C’est après avoir échangé avec quelques collègues d’autres entreprises situées dans le même parc industriel que M. Boisvert a décidé d’aller de l’avant. Il a mis une affiche gigantesque sur la devanture de l’usine pour attirer les employés que s’arrachent autant que lui ses voisins Gordon Food, Sobeys et Rona, selon lui.

Encore des panneaux

Bientôt, Colabor aura des panneaux plus gros encore sur le bord des autoroutes, souligne Jean Boisvert. À Québec, la société cotée en bourse a envahi les ondes radio. Sur le web, c’est Facebook. Colabor offre aussi des bonis allant jusqu’à 750 $ à ses employés qui en amènent d’autres.
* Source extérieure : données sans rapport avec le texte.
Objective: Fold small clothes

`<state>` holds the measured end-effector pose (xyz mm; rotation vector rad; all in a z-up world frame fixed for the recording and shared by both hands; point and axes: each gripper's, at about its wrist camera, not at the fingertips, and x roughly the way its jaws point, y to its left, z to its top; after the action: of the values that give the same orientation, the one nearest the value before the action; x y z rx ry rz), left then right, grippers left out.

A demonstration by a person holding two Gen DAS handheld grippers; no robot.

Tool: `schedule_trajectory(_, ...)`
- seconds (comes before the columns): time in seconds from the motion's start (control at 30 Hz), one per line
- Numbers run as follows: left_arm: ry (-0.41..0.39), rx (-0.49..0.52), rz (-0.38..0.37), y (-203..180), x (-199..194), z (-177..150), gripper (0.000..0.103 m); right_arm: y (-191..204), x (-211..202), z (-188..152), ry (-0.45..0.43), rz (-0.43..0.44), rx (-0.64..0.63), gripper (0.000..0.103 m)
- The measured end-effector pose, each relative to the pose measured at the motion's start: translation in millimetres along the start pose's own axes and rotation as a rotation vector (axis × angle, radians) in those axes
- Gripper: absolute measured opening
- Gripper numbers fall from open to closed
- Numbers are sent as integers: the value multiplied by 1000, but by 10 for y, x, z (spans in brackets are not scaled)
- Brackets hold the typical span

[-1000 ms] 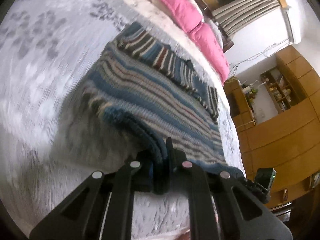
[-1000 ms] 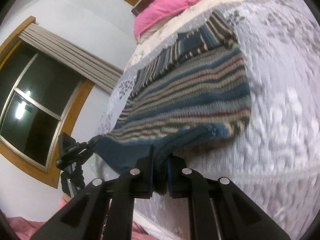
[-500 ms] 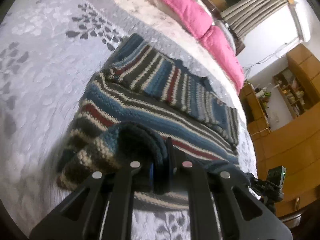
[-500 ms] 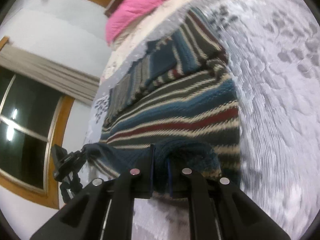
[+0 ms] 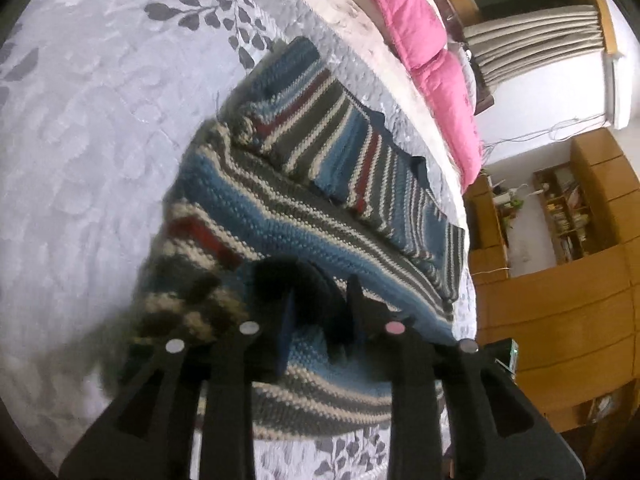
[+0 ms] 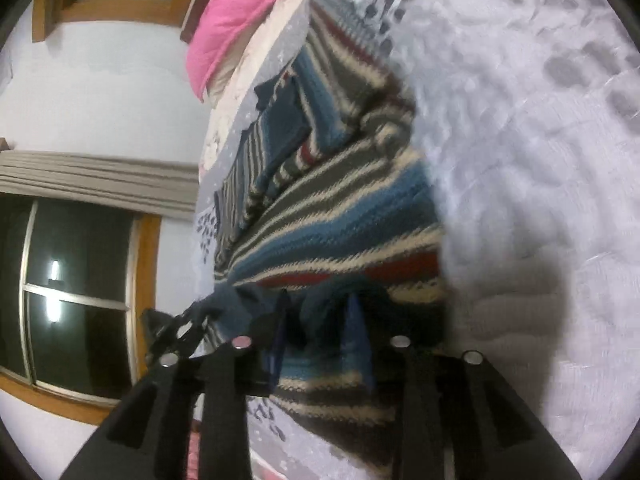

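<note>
A knitted sweater point(image 5: 320, 216) striped blue, cream, grey and red lies on the bed, its sleeves folded across the far part. Its near hem is doubled over onto the body. My left gripper point(image 5: 320, 312) stands open at the left corner of that fold, with the dark blue hem loose between the spread fingers. In the right wrist view the same sweater point(image 6: 328, 216) fills the middle. There my right gripper point(image 6: 320, 320) is open too, the hem bunched between its fingers at the right corner.
The sweater rests on a pale grey bedspread with a leaf print point(image 5: 100, 120) point(image 6: 540, 160). Pink pillows point(image 5: 420, 40) point(image 6: 240, 12) line the head of the bed. Wooden cabinets point(image 5: 560, 280) stand beyond the left gripper's far side, and a dark window point(image 6: 72, 280) beyond the right's.
Both grippers carried the near hem forward over the sweater's body, folding it. Their fingers, shut on the hem before, now stand apart.
</note>
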<state>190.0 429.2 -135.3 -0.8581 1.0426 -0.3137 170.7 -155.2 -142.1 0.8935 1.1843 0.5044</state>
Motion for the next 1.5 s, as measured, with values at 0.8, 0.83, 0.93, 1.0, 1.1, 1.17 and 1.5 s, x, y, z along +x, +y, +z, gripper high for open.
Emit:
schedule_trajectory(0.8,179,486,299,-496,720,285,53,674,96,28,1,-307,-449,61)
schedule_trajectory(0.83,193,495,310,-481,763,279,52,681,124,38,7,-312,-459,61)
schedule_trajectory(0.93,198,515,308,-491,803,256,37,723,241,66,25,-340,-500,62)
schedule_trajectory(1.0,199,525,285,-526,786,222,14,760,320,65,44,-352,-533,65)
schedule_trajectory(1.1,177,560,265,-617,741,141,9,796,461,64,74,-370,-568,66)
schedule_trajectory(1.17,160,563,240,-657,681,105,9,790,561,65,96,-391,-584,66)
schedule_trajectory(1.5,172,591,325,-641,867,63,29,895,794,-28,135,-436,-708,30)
M. Boisvert dit que sa société paye bien ses salariés, mais que la force de Colabor est aussi d’offrir de bons avantages sociaux. Journaliers et préparateurs de commandes gagnent 14 $ l’heure à l’entrée et 20 $ l’heure après un certain temps, affirme-t-il.

Convention collective

Le responsable des ressources humaines regrette d’avoir été forcé de recourir à une clause de la convention collective obligeant des employés à faire des heures supplémentaires ces derniers mois parce qu’il manquait de main-d’œuvre. « On ne veut pas être obligé de le faire en 2018 », conclut celui qui mise sur de nouvelles embauches.